Let me give you a short comment on the record QSOs over a large pond - as we have seen in EI7GL, a record connection has been established and completed with an FT8 communication mode, with the signal being layed at about 10 to 14dB below noise. In other words - at the signal-to-noise ratio, the noise is about 10dB. However, this is a signal that can be relatively commonly taken by morse talegraphy. Therefore, on our part, there is no cheering at the turning point of amateur radio operation.

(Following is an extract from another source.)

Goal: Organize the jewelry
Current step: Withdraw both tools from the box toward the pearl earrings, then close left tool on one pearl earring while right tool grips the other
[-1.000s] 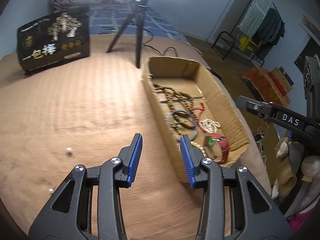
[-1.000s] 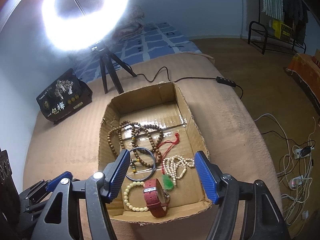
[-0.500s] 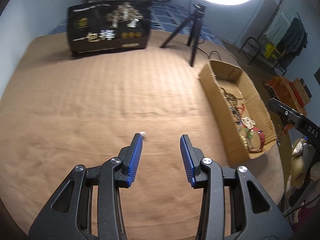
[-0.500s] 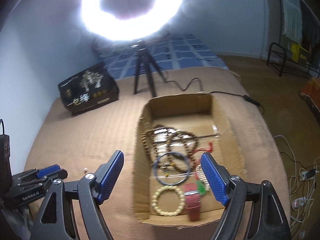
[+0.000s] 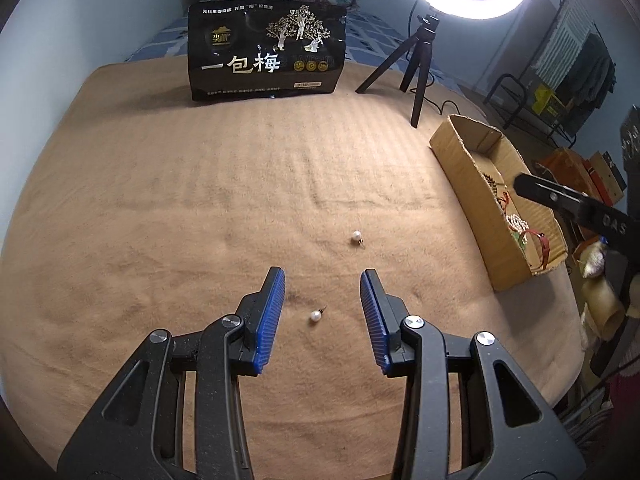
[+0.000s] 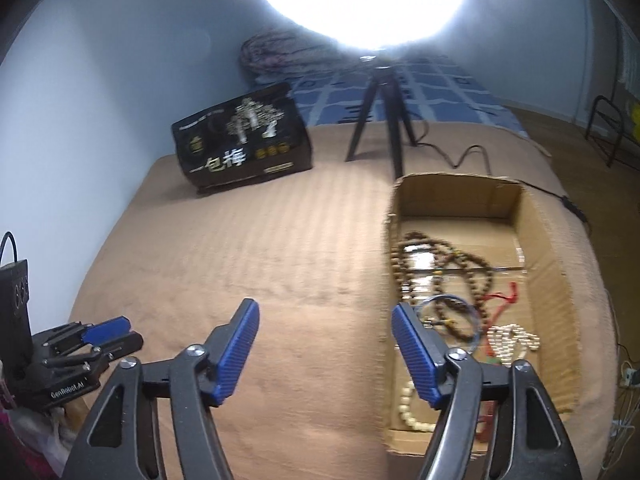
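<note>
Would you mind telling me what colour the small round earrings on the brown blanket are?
Pearl white; the two small round earrings show best in the left wrist view.

the left tool point(image 5: 322, 292) is held low and level, its 2 blue-padded fingers point(image 5: 273, 312) spread apart with nothing between the pads. the right tool point(image 6: 325, 336) points forward too, its jaws parted wider and holding nothing. in the right wrist view the left tool point(image 6: 105, 329) shows at the far left edge, well apart from the right one.
</note>
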`<action>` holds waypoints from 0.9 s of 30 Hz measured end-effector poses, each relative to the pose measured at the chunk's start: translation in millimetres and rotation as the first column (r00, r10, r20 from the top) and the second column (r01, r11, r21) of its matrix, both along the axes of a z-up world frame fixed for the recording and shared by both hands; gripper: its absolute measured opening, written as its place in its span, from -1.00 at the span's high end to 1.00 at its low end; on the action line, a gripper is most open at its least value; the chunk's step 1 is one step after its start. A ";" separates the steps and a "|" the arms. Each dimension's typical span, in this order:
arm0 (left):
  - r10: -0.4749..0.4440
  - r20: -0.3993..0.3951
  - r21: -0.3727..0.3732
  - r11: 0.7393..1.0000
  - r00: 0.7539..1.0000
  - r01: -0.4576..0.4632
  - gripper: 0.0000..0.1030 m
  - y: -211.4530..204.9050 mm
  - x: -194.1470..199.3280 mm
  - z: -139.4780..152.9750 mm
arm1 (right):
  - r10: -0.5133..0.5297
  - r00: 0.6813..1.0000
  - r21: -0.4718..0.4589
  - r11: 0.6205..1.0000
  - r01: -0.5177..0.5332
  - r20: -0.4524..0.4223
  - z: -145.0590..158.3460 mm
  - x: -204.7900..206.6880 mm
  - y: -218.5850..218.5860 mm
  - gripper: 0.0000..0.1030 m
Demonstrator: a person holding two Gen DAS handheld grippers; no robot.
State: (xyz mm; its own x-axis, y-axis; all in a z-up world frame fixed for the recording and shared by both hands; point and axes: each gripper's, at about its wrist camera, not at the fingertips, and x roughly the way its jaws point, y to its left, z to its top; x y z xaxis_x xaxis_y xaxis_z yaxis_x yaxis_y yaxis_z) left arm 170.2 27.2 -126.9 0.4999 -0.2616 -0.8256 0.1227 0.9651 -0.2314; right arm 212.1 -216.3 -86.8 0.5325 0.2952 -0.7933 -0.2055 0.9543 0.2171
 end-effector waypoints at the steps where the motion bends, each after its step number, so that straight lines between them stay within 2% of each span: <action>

These connections could and should be made by telegraph and there would be no discussion about the suitability or inappropriateness of this operating mode. If both operators are incapable of telegraph operation and are replacing them with a connection between their computers, it is difficult to speak of a definitive crossing of the Atlantic to 144, respectively. 432MHz. Equally well (even better) then these connections could be established in more appropriate modulation mode than the short-wave FT8 - for example JT6 and the like. That is, in operating modes that are not automated! WSJT offers a wide range of ways to establish QSOs not between computers, but links directly between operators, with has only digital support. And that's a damn big difference!

Maybe the operators even know the telegraph and are not used to the telegraph signals below the noise level. Certainly it was possible during the two days when the tropo condx was opened to upgrade their stations using larger antennas, cables with less attenuation, or larger PAs and to repeat the connection by wire. Unfortunately, this did not happen. Still, there remains a strange aftertaste of suspicion that these connections may not have been entirely real (computers can be interconnected otherwise), respectively. that these connections cannot be counted as a connection established directly between the human operators of the said stations. You don't have to agree with me, but I see it like this.